Frithjof A.S. Sterrenburg



This "primer" on cleaning and preparation of diatom materials is intended to assist two groups of

diatomists in particular:

1) those who take up diatom studies as part of investigations rooted in some other discipline

(plankton studies, wetlands research etc.)

2) investigators with limited laboratory facilities

Therefore, the overruling criterion has been simplicity. Methods have been selected that yield good results with the minimum of outlay and use the most widely available chemicals only.

These "Diatom Handicrafts" notes will not deal with specialised methods as required for cytological work, for instance.

---------SAMPLE PRETREATMENT Fossil "rocky" material (diatomites) may require specialised treatment and is treated separately

further on. Assume that the sample consists of a gathering like:

- sediment from a pond or a coastal marine mudflat

- scrapings from stones or piles

- leaves of aquatic plants

- harvest from a plankton net The sample will contain - apart from (hopefully) diatoms - mineral debris (sand, mud, silt) and organic matter (from plant debris to small animals). The aim is to remove both as well as possible while losing as few diatoms as possible. Mineral debris is removed by sedimentation, organic matter (including the diatom cell contents) is removed by oxidation. Sedimentation and oxidation will be treated further on.

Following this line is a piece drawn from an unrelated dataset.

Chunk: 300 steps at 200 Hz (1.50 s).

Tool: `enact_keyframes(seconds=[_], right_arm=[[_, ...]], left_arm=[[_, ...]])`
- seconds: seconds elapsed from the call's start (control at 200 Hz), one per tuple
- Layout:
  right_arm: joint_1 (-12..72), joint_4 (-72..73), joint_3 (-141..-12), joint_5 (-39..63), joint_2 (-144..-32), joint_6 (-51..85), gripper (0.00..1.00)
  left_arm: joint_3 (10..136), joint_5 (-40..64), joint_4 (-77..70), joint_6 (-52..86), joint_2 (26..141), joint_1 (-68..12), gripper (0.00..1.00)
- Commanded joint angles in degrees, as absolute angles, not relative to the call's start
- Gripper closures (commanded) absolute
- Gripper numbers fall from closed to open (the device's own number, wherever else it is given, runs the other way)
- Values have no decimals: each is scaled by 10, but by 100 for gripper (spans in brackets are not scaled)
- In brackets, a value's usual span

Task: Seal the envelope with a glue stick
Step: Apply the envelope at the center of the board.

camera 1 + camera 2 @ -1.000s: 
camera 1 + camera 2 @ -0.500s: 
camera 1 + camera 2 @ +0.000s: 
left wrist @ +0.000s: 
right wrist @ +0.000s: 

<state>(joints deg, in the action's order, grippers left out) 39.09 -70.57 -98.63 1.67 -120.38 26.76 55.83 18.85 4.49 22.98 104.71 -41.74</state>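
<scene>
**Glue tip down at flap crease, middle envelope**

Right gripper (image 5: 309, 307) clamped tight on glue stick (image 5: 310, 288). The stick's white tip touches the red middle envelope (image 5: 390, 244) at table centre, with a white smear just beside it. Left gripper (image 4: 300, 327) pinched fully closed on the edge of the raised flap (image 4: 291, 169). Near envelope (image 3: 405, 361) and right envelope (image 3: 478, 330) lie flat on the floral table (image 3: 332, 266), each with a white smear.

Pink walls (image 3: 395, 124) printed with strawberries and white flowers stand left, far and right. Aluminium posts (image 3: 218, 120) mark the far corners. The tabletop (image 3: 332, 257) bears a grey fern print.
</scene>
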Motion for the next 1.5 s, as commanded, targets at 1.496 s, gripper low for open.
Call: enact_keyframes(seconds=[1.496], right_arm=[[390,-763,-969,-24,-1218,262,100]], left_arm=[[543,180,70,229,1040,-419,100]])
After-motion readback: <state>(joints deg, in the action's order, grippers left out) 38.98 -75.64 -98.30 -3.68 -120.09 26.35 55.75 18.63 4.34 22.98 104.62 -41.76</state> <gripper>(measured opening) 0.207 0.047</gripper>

Samples must be fixed with formalin immediately after collection. Add about a tenth of the sample volume of 40% formalin and swirl.

---------------------------------------------------------------------------------------------General note:

Throughout the text, the phrase "discard the supernatant" will occur. Do not use a pipette for this, or do not pour off the supernatant, as either action may disturb the sediment and you may lose material. The best way is siphoning with small diameter soft plastic tubing. The speed of draining can be sensitively controlled by pinching the tube.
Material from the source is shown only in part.